**Work instruction:** Return each line of the material below exactly. Begin at the first and end on the line with "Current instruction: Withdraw".

**Source data:**
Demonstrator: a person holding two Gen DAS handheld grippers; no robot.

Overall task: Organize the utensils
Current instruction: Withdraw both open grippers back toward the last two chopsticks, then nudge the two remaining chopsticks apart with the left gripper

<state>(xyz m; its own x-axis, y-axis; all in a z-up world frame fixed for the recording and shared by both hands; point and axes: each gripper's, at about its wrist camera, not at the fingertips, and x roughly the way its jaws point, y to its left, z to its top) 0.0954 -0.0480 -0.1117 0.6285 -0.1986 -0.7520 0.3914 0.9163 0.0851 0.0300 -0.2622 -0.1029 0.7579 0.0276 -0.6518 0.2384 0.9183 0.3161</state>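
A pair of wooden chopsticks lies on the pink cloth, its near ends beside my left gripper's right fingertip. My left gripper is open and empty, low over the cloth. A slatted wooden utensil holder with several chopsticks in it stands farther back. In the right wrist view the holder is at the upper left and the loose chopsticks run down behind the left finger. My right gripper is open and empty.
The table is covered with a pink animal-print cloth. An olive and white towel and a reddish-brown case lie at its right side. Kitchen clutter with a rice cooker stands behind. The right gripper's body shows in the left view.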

**Response to the task:**
Demonstrator: a person holding two Gen DAS handheld grippers; no robot.

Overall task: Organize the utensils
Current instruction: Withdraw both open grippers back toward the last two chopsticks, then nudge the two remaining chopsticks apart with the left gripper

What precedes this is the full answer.